In three weeks, I will be running my second marathon. It has been two years since the New Jersey marathon. During the past two years, I have gone up and down with my thinking of if I would ever do another marathon.
This is how my thought process went:
No way. No how.
Well...maybe I could do another one someday.
My body can't handle it.
I don't have the time to train for a full marathon.
Well - maybe I could do it.
It would be nice to redeem myself from the first marathon.
Everyone knows that your first marathon is a disaster. So I need to try again.
No way. I can't do another one. I have no desire.
I will stick to half marathons. They are challenging -but easy to do.
Well. Maybe I will do another full someday.
Yeah. So you can see my thoughts were all over the place. And I should let you know that until about 2.5 months ago - I had no intention of running the full in October. I was happily registered for the half. Even my Happy Runner friend, Felice, could not convince me to register for the full.
She herself was registered for the full and she encouraged me to do it. "No thanks," I said. "And by the way - If I ever do another full - I will NEVER do the Hudson Mohawk full. It would mentally make me crazy because I know the route too well."
I said that to her. Those words came out of my mouth.
And now here I am. Two months later.
Registered for the Hudson Mohawk FULL.
YEAH. I freaken lied to her.
By accident. I really had no intention of running it.
But then stuff happened.
I was doing a 9 mile run one day and then I decided to tack on another mile. So I ran 10 miles. Big deal. I do that all the time. Right? Yeah. But something clicked in my head - where I got the crazy idea that I could do the full. I must have had a great 10 mile run where I got cocky. And the crazy marathon thoughts somehow entered my head and then they NEVER LEFT. Those thoughts stayed there and ran round and round in my head. I decided to share the idea with my running buddy Elisa. I tossed it back and forth in my mind and with her. I lived with it for a few days. I didn't talk about it to anyone else for a while. I didn't want to give it life. I honestly wanted it to go away.
But it didn't go away. It would not leave my head.
And so it was. I decided to train for it and see how the training went and then I would switch over.
So, I started upping my mileage. My 3 mile daily runs became 5 and 6 mile runs. My long runs increased. My 20 mile weeks turned into 30 mile weeks. I was full speed ahead with marathon training.
Not all runs were great. In fact, the day I did my 14 mile run, I was over the idea of running the full. It was a hot day. We ran a hilly route. I was done. I remember thinking - "Why am I doing this?" I went home and basically threw in the towel and bitched about it to Brian. And then I said - "I can't train like this or I will fail. Maybe I need to switch my training to a run/walk plan."

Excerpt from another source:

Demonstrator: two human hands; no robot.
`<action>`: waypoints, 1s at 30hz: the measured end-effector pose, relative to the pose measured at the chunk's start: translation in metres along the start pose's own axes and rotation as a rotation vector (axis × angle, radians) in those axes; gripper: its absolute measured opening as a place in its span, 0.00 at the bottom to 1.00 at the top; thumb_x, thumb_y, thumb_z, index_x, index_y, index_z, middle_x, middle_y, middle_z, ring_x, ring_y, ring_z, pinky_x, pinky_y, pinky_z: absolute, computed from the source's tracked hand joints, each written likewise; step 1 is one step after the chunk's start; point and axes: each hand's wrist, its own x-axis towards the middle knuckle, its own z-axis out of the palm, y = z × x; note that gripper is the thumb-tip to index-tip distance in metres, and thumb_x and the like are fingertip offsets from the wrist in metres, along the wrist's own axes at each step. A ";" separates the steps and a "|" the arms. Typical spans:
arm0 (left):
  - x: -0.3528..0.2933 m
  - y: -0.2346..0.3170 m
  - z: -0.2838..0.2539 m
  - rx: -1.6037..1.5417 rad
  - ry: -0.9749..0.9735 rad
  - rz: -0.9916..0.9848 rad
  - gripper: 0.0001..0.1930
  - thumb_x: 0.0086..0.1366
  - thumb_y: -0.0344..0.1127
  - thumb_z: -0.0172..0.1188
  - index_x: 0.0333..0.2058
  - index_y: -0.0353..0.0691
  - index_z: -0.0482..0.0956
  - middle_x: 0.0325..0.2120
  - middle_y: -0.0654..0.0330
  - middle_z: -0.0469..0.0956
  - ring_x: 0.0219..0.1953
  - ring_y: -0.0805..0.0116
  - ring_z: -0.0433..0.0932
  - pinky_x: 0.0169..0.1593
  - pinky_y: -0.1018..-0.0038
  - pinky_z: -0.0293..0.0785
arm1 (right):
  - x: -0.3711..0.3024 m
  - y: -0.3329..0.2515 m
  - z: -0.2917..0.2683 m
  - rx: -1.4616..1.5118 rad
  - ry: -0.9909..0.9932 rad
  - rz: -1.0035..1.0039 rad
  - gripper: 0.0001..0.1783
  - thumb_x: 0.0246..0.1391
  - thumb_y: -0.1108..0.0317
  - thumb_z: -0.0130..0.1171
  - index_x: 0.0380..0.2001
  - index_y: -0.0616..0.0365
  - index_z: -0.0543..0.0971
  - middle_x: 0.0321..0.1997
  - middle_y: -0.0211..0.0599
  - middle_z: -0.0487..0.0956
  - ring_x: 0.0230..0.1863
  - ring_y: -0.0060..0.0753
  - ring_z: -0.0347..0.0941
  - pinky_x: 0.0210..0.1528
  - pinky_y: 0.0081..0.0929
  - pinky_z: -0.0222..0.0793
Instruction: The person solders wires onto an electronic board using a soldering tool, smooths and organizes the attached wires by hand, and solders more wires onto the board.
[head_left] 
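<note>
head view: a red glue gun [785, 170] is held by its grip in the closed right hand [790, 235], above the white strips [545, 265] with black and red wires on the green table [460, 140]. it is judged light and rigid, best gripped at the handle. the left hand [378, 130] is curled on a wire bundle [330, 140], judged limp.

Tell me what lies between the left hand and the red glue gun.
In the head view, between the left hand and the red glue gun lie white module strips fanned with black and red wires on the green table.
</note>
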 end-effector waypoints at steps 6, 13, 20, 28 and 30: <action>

And that's when it all fell into place. I felt that I could probably do the marathon if I implemented walking into my training. So - that's what I did. I decided that at every mile, I would walk for one minute. I would need to be consistent with it, and I would need to start doing it at mile ONE for it to be effective. It was in my head to do it on the 14 mile run. But I never followed though because I was running with Felice and Elisa and I didn't know the route, and it was just more of a hassle to do it. But after that tough 14 mile run, I knew I needed to stick to my plan and train the way I needed to if I was going to successfully run this marathon.
And that's what I did. From then on, I have become consistent with my walking. I even have it down pat that I knew in that one minute - I can walk the distance of .08. I also discovered that those 60 seconds FLY by.
From all of my research, the idea behind the run/walk is that it conserves your energy and makes you less prone to injury. I did find that on my runs, my pace stayed the same. Even though I was walking for that minute, it didn't slow me down. Once I had that break - I could kick up my running pace a bit. So it all evened out.
What I found the most interesting about the run/walk method is that people say that you will pick up the pace at the END of the marathon. I found that hard to believe. That is until I ran my 20 miler. But it was true. At miles 17-20 - something happened to me. I felt amazing. Fantastic. I picked up my pace. Who would have thought that you could do that after running all those miles?? I attribute it to the run/walk method. It's the way to be for me. And so far - I have had no injuries. No IT band pain. No major problems. Again - I give credit to the run/walk method.
Elisa asked me the other day what my goal is for the marathon. Honestly, my goal is to finish the marathon happy, and feeling good with NO injuries. That's all. I want to feel like a rock star at the end. I think the run/walk method will help me get there.